**Try it:** Below are the entries to work from; restate word for word the portion that opens with the line containing "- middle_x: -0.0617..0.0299" and closes with the line containing "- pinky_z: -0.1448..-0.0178", keeping both.

■ ■ ■

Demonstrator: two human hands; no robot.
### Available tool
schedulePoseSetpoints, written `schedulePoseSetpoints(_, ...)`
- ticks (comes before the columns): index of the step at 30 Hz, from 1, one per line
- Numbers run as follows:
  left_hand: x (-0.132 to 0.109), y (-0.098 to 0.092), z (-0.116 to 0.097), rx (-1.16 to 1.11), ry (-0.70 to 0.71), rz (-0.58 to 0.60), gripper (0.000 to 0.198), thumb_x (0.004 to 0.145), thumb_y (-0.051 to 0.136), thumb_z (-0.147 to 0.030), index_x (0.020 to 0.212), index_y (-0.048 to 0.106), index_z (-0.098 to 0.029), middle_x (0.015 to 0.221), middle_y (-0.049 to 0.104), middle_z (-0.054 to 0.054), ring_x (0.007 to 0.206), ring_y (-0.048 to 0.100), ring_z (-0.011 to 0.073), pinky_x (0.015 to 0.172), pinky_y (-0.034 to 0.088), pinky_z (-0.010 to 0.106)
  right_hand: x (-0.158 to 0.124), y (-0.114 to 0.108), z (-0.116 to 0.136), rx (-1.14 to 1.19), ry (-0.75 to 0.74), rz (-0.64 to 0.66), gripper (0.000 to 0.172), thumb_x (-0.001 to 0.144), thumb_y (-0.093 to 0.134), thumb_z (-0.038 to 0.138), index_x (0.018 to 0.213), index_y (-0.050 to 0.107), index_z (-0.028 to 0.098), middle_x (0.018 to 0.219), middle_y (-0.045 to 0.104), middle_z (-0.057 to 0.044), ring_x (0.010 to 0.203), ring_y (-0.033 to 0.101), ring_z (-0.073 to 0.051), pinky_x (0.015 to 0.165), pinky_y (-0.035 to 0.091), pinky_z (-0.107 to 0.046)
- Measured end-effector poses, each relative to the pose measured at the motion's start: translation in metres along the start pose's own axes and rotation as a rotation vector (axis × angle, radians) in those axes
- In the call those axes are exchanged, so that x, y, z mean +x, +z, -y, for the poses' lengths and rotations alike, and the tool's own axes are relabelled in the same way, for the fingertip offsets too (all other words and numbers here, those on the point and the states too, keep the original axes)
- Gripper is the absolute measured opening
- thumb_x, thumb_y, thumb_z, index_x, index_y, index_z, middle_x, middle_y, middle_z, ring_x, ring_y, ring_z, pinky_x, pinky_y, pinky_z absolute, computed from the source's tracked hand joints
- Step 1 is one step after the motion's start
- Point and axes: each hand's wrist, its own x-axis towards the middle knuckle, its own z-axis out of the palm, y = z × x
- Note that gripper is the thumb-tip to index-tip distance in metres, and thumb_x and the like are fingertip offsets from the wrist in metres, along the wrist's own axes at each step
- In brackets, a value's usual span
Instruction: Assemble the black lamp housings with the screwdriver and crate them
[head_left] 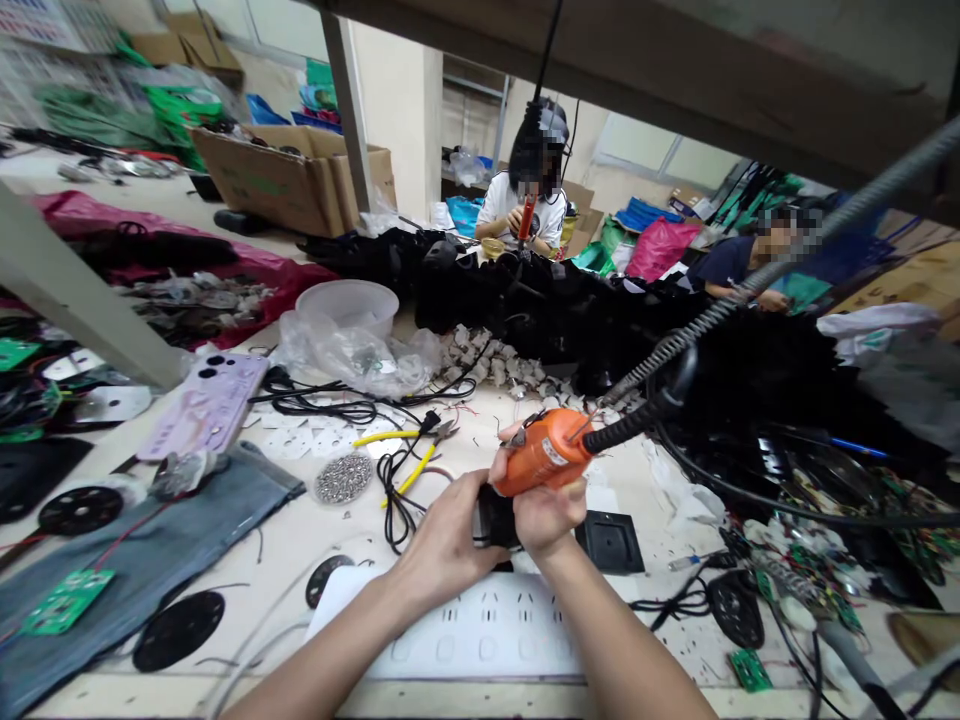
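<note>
My right hand (551, 508) is wrapped round an orange electric screwdriver (546, 452), which hangs from a coiled metal spring and has a black cable at its back end. My left hand (454, 530) grips a small black part (495, 518) beneath the tool; its shape is mostly covered by my fingers. The screwdriver's tip is hidden. Below my hands lies a white socket panel (487, 640). A square black plastic piece (611, 543) rests just right of my right wrist. To the left are a round heap of screws (343, 478) and yellow-handled cutters (409, 478).
A purple phone (204, 405) and a green circuit board (67, 603) on grey cloth (187, 540) lie left. Black cables, white parts (499, 365) and a clear bowl (349, 305) stand behind. Wires and boards clutter the right. Two people work across the bench.
</note>
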Motion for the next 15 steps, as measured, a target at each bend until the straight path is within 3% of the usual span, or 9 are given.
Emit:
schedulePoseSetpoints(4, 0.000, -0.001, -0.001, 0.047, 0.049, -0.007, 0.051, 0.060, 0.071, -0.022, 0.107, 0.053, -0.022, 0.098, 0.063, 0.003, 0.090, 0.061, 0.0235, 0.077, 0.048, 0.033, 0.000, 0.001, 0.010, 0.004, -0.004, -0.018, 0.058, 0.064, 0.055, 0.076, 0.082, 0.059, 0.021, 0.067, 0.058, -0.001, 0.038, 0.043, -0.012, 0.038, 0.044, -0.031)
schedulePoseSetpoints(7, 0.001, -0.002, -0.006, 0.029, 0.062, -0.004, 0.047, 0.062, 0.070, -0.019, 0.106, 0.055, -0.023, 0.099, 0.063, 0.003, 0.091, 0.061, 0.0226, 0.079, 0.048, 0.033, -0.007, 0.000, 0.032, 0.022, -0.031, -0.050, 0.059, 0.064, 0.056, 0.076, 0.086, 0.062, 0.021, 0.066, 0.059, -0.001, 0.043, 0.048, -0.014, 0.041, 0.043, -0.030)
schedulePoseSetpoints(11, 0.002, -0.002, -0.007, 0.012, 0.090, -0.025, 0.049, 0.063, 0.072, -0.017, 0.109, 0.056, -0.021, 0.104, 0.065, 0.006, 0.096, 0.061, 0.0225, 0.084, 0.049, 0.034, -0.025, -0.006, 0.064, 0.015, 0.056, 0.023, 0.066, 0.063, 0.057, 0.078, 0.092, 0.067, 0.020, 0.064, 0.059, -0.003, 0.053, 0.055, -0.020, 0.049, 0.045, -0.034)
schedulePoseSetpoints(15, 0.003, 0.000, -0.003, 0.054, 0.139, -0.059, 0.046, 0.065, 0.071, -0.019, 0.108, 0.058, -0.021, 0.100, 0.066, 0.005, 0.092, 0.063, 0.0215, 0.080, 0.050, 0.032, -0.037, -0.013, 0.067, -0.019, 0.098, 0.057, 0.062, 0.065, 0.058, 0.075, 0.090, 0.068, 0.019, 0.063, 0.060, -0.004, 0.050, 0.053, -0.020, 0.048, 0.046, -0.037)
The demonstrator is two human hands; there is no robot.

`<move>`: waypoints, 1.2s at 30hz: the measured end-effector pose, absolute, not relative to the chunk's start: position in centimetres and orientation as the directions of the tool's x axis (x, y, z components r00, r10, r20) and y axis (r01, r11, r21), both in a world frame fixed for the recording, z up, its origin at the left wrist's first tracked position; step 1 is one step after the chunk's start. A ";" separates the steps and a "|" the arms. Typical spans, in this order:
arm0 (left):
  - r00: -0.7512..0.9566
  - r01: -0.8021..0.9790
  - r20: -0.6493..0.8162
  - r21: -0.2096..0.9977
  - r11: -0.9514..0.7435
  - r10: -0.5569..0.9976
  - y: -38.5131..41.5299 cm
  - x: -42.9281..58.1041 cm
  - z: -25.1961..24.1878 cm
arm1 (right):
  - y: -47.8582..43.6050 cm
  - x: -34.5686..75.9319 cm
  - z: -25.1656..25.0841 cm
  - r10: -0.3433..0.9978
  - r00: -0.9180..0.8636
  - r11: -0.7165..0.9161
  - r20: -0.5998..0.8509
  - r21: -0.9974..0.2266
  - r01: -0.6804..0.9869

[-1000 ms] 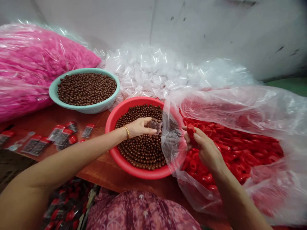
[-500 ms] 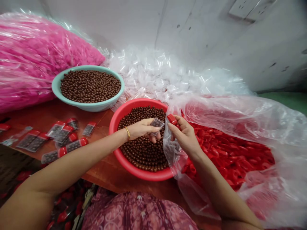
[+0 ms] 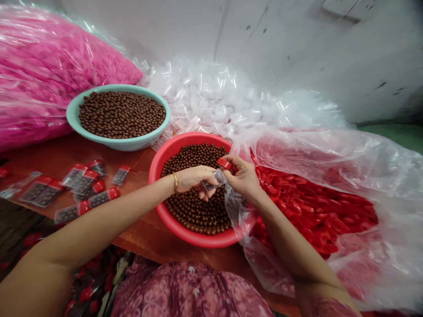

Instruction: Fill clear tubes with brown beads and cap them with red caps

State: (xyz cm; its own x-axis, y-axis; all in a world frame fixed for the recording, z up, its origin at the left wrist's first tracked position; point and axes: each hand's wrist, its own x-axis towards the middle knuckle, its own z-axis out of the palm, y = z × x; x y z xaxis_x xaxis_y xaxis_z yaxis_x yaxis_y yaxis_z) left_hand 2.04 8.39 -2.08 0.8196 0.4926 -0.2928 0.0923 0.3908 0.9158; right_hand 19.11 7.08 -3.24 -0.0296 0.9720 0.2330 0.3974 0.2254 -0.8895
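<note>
Over the red basin (image 3: 158,169) full of small brown balls (image 3: 194,211), my left hand (image 3: 193,180) pinches a small clear bag (image 3: 214,179) that holds a few of the balls. My right hand (image 3: 243,178) meets it from the right and grips a red clip (image 3: 224,163) between thumb and fingers, right at the bag's top edge. Both hands touch the bag. A gold bangle sits on my left wrist.
A teal basin (image 3: 74,115) of brown balls stands at the back left. Filled bags with red clips (image 3: 82,185) lie on the wooden table at left. A large clear sack of red clips (image 3: 324,211) lies right, a pink sack (image 3: 39,79) far left, loose clear bags (image 3: 214,97) behind.
My right hand came out of the sack of clips with one red clip and moved left to the small bag. My left hand stayed over the red basin with the bag.
</note>
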 end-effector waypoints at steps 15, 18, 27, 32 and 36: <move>0.567 0.208 0.058 0.955 -0.211 0.822 7.5 2.6 -3.3 | 4.3 19.3 -2.6 0.962 -0.210 0.264 0.176 -0.802 0.536; 0.565 0.246 0.070 0.937 -0.248 0.822 7.3 2.6 -3.5 | 4.0 19.6 -3.0 0.916 -0.299 0.398 0.266 -0.690 0.605; 0.610 0.388 0.050 0.852 -0.353 0.791 7.2 2.8 -2.9 | 4.1 20.5 -2.1 0.875 -0.360 0.482 0.323 -0.519 0.706; 0.713 0.441 0.032 0.756 -0.483 0.701 7.3 3.1 -2.4 | 5.6 19.1 -1.7 0.950 -0.047 0.302 0.308 -0.874 0.380; 0.759 0.495 0.009 0.642 -0.585 0.652 6.9 3.1 -2.7 | 6.2 16.6 -2.8 0.996 -0.067 0.075 0.066 -0.988 0.133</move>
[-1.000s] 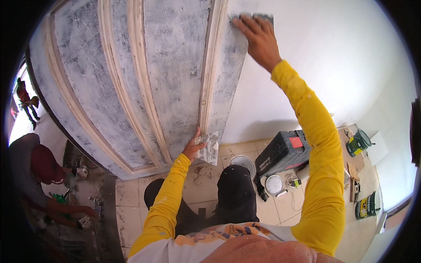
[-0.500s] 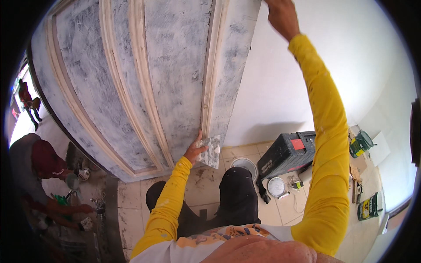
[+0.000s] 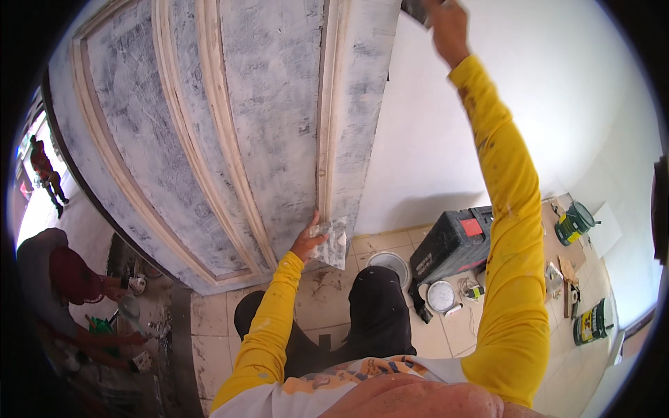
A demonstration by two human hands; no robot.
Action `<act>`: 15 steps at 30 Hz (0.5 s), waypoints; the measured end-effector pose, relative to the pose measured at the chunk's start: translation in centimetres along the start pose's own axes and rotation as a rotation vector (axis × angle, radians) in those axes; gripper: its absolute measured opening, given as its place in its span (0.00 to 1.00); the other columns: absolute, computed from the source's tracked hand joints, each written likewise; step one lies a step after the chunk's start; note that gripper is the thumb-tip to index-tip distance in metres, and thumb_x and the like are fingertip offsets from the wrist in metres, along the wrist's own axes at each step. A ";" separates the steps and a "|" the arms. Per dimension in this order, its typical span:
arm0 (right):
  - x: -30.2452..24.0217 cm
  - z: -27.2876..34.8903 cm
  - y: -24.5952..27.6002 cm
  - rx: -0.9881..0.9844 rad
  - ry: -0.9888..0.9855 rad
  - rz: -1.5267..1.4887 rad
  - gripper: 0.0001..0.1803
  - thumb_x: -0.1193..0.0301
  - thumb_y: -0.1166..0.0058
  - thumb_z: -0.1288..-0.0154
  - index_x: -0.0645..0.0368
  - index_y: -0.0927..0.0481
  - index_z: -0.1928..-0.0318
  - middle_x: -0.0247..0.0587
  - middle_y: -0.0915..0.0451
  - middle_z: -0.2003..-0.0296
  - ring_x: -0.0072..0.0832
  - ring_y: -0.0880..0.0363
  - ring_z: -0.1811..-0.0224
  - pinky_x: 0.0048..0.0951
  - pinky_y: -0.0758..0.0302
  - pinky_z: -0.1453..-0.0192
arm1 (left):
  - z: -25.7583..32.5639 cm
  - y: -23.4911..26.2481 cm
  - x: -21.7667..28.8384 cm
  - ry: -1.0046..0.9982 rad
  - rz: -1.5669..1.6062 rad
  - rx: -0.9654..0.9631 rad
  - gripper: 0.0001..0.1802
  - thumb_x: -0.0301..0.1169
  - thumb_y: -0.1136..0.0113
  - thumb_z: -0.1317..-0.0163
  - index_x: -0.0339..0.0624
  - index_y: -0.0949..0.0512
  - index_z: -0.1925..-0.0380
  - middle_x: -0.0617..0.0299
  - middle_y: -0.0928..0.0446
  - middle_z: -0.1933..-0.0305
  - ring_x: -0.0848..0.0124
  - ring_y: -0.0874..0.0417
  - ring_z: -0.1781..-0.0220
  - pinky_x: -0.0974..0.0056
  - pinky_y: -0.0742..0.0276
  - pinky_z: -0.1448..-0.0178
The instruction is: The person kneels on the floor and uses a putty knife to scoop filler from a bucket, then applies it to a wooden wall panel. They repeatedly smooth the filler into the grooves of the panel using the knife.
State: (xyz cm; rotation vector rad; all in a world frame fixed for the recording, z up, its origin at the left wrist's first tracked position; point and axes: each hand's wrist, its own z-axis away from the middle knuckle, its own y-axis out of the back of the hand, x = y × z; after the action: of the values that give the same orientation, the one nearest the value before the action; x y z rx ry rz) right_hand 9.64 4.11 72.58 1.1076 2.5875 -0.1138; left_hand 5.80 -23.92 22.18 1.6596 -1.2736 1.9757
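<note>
— What is the person wearing?
— Bright yellow long sleeves, both flecked with pale dust and small dark smudges; the left hand (image 3: pixel 309 240) and right hand (image 3: pixel 448 28) are bare.
— And below?
— Black trousers, and a white shirt front with an orange and blue print band across the chest.

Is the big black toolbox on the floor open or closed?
Closed. The toolbox lies on the tiles with its lid flat against the body and nothing inside showing.
</note>
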 end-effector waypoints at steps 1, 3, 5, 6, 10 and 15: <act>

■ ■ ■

**The answer:**
  - middle_x: -0.0617..0.0299
  - middle_y: -0.0928..0.0446
  - middle_z: -0.1933..-0.0305
  - ring_x: -0.0848..0.0124
  - ring_y: -0.0874..0.0417
  - ring_z: -0.1781..-0.0220
  - pinky_x: -0.0974..0.0056
  - pinky_y: -0.0742..0.0276
  - pinky_z: -0.1448..-0.0178

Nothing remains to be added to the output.